**GOAL OF THE EXERCISE**:
Return the data below unchanged, without images.

**INFORMATION PROVIDED**:
★ ★ ★ ★ ★
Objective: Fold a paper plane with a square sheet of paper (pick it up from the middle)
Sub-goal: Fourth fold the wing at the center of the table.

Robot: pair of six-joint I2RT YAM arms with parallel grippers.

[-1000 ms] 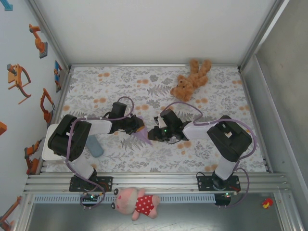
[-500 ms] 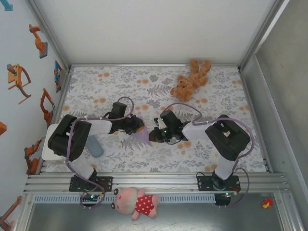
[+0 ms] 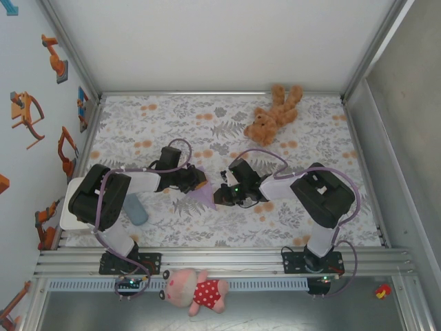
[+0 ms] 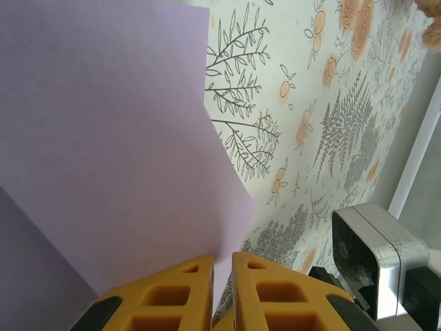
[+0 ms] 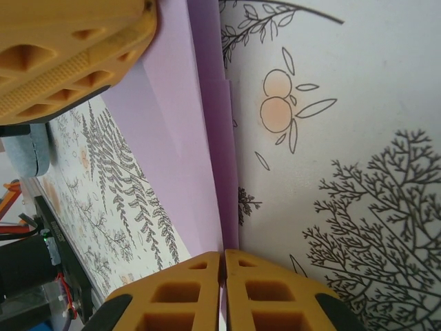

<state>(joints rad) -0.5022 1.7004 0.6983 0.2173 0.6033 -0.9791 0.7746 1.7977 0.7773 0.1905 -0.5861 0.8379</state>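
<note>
Lilac paper folded into a paper plane sits near the middle of the floral-patterned bench, gripped from both sides by two robot arms. The left tool is clenched on it: its two yellow fingers stand almost together, with the paper's edge slipping into the thin slit between them. The right tool is likewise clamped on the paper plane, its yellow fingers pressed together on a narrow folded strip. From above, the paper plane reads as a small wedge between the two tools, broader beside the left tool and narrowing toward the right tool and the near edge (the exact tip is too small to make out). Seen from the right wrist, its long folded layers run straight away from the right tool toward a ribbed yellow finger of the left tool. The paper is plain and smooth, with crisp straight creases and overlapping flaps. A brown teddy bear lies well apart at the far side; a grey-blue pad lies by the left arm.
</note>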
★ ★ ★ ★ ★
**RESPONSE AREA**:
Objective: Fold a paper plane with a square sheet of paper (pick it up from the middle)
Sub-goal: Fourth fold the wing at the center of the table.

Robot: pair of six-joint I2RT YAM arms with parallel grippers.

[-1000 ms] 
[-500 ms] 
[+0 ms] 
[+0 ms] 
[+0 ms] 

<state>(joints rad) -0.5022 1.7004 0.6983 0.2173 0.6033 -0.9791 0.7746 1.7977 0.7773 0.1905 -0.5861 0.8379</state>
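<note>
Lilac paper folded into a paper plane sits near the middle of the floral-patterned bench, gripped from both sides by two robot arms. The left tool is clenched on it: its two yellow fingers stand almost together, with the paper's edge slipping into the thin slit between them. The right tool is likewise clamped on the paper plane, its yellow fingers pressed together on a narrow folded strip. From above, the paper plane reads as a small wedge between the two tools, broader beside the left tool and narrowing toward the right tool and the near edge (the exact tip is too small to make out). Seen from the right wrist, its long folded layers run straight away from the right tool toward a ribbed yellow finger of the left tool. The paper is plain and smooth, with crisp straight creases and overlapping flaps. A brown teddy bear lies well apart at the far side; a grey-blue pad lies by the left arm.
</note>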

Work on this exercise is complete, and nothing remains.